Trois chantiers phares sont menés en 2008. La négociation sur la pénibilité a débouché le 12 mars sur un système compensant les contraintes prolongées du fait de l’allongement des carrières. Elles sont liées à la continuité du service public en général, à la pénibilité de 52 métiers spécifiques ou aux conditions de travail pénibles de nuit ou en 3 x 8. Le système associe des compensations financières et des dispositifs de travail à temps partiel ou de cessation progressive d’activité, voire des repos compensateurs améliorés. L’aménagement des fins de carrière est le second chantier des Ressources humaines. Des groupes de travail par famille de métiers ont dégagé des pistes comme l’orien tation des agents vers des postes aux contraintes physiques moins lourdes et l’amélioration des conditions de travail, du confort des cabines de conduite à l’allégement des équipements et aux outils d’aide à la manutention. 15 sites pilotes testeront ces mesures. Par ailleurs, un observatoire des conditions de travail, associant la SNCF, les organisations syndicales et l’ANACT (Agence nationale d’amélioration des conditions de travail), sera créé au premier semestre 2008. Enfin, la grille d’avancement et de rémuné ration sera repensée pour ajuster l’équilibre entre contribution et rémunération tout au long de l’activité professionnelle et concilier des conditions d’emploi et de carrière modernes avec le projet d’entreprise et les sauts de performance attendus.


FRANÇOIS NOGUÉ

Directeur des Ressources humaines

« LE NOUVEAU PROJET DE LA SNCF EST TRÈS PUISSANT, ET LES ÉVOLUTIONS DE SON ENVIRONNEMENT LE SONT TOUT AUTANT. »
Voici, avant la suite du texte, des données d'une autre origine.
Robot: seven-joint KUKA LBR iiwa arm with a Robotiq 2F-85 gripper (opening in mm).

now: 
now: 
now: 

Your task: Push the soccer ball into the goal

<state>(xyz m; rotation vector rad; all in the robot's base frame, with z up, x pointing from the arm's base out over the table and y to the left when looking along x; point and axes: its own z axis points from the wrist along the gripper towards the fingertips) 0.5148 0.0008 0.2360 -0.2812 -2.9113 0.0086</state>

L’allongement des carrières impacte la démographie de la SNCF. Quels changements cela induit-il ?

De nombreuses mesures d’accompagnement de la réforme des retraites ont déjà été négociées en interne : le déblocage de grille, l’aménagement des fins de carrières, les conditions de travail, le compte épargne-temps… Mais, plus profondément, il nous faut considérer l’ensemble de nos politiques de ressources humaines à l’aune de l’allongement de la vie professionnelle. Le recrutement, la gestion des compétences (donc la formation), les parcours, la rémunération, l’avancement… Tout doit être remis en cohérence pour permettre des carrières, certes plus longues, mais surtout plus enrichissantes et toujours mieux adaptées aux besoins évolutifs de l’entreprise.

La nouvelle ambition de la SNCF suppose une nouvelle donne interne. Le projet parle de « modernisation sociale ». De quoi s’agit-il ?

Le nouveau projet de la SNCF est très puissant. Les évolutions de son environnement le sont tout autant. Cela signifie notamment que les salariés seront amenés à contribuer un peu différemment, peut-être avec plus de souplesse, plus de changements au long de leur carrière, au projet. En échange de quoi, l’entreprise devra évoluer dans sa manière de les rétribuer et de les reconnaître. Cela touche à la rémunération, mais aussi à la mobilité, aux marges de manoeuvre laissées à chacun, à la reconnaissance individuelle et collective. La nouvelle donne passe aussi par un dialogue social rénové, plus efficace pour tout le monde, et par une nouvelle façon de partager les projets, les difficultés et les réussites avec les agents.

En quoi la fonction Ressources humaines est-elle moteur des transformations à venir ?

La valeur ajoutée de notre fonction est de s’inscrire toujours davantage en soutien à l’activité, au business. C’est le sens du repositionnement engagé entre la direction Ressources humaines centrale et les directions Ressources humaines d’activité et de domaine. Sur le terrain, nous impulsons une nouvelle posture, baptisée « RH partenaire », au service des managers et des agents, qui fera la différence.